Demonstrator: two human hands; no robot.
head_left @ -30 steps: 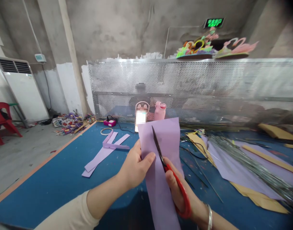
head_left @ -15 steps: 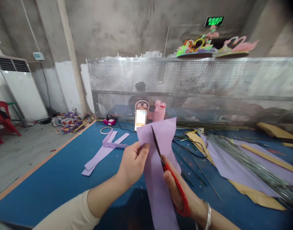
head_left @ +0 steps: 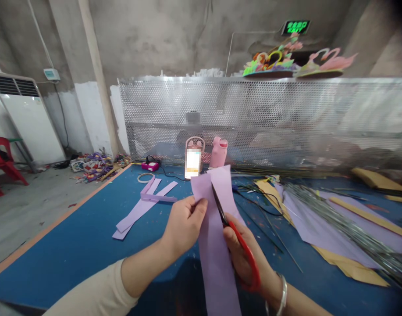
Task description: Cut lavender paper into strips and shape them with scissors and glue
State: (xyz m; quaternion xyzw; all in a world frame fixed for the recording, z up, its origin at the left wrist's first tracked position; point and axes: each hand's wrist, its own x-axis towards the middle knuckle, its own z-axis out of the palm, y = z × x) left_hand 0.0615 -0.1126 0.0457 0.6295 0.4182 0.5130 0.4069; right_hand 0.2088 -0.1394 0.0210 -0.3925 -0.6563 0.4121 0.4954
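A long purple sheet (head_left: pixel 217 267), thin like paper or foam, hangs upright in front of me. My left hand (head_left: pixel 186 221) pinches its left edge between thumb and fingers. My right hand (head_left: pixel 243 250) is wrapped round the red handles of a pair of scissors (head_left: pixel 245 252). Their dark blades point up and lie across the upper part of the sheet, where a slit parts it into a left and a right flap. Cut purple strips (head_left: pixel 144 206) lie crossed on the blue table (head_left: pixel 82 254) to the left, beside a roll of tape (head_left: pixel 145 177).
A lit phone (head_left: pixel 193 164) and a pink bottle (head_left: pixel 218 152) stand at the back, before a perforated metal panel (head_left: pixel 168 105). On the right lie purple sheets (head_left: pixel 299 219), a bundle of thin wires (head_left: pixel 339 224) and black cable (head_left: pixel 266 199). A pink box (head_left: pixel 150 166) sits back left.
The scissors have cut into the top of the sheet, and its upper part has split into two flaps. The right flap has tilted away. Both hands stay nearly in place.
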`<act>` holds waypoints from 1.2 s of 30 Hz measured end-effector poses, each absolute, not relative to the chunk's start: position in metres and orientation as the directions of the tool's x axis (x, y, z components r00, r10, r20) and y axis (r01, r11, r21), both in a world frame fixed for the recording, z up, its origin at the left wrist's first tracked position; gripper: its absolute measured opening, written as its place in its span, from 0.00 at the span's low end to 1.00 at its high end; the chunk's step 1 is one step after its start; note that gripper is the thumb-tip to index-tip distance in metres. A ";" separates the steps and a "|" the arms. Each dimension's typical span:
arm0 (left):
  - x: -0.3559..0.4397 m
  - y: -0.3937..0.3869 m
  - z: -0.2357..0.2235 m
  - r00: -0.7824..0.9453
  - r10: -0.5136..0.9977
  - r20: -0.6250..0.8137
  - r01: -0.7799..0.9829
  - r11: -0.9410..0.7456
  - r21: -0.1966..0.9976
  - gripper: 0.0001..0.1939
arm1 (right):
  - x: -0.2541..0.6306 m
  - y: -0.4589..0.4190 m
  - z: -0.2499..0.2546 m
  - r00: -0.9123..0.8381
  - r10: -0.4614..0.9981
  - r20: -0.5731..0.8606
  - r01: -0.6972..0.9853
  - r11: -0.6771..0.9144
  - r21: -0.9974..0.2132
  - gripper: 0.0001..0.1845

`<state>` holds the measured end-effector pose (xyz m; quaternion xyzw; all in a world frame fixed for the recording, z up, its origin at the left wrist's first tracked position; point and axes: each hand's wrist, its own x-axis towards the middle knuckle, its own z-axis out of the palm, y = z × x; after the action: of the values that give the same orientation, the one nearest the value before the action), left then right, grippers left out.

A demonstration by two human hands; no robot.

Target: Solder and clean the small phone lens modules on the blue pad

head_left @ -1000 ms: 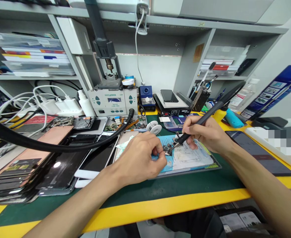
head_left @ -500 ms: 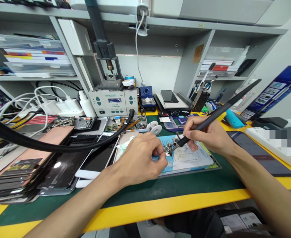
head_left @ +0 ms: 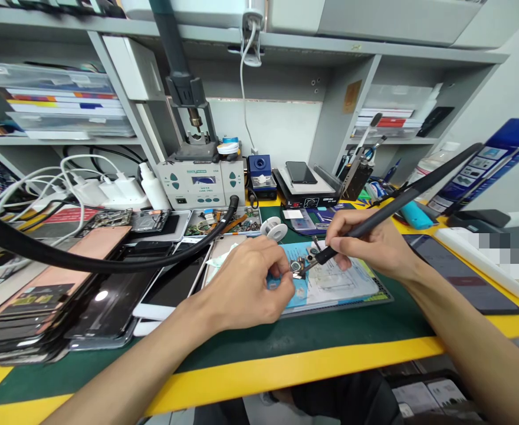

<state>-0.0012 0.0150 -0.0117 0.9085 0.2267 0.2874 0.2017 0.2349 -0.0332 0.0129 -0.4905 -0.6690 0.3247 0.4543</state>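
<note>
My left hand is closed in a pinch at the edge of a small electronic part with a round, dark, metal-rimmed piece, perhaps a camera module. My right hand grips a long black soldering iron like a pen, slanting down to the left. The iron's thin metal tip touches or nearly touches the part's right side; I cannot tell which. Below both hands lies a blue and white printed mat. Another dark slim piece shows by my right fingertips, partly hidden.
A black hose arches across the left side over stacked phones. Behind stand a hot-air station, a solder spool, a parts tray and a blue iron stand. A dark tablet lies right.
My hands hold nearly the same pose. The soldering iron's back end has swung slightly to the right, and the whole view has shifted a little.
</note>
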 end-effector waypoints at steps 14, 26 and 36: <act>-0.004 0.016 -0.007 0.709 0.615 0.345 0.318 -0.715 0.622 0.04 | 0.236 -0.029 0.009 -0.109 0.957 0.270 0.269 0.290 -0.918 0.06; -0.001 0.017 -0.009 0.655 0.687 0.315 0.321 -0.630 0.707 0.05 | 0.234 -0.030 0.011 -0.099 0.960 0.262 0.280 0.279 -0.919 0.05; -0.001 0.018 -0.009 0.653 0.687 0.320 0.334 -0.640 0.692 0.06 | 0.233 -0.031 0.012 -0.091 0.963 0.253 0.277 0.268 -0.923 0.06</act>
<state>-0.0013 0.0181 -0.0094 0.8573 0.2976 0.2917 0.3025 0.2326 -0.0305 0.0117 -0.4827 -0.6425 0.3645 0.4704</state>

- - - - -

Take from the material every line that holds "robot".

* [EXPECTED OUTPUT]:
Demonstrator: two human hands; no robot.
A demonstration by two human hands; no robot.

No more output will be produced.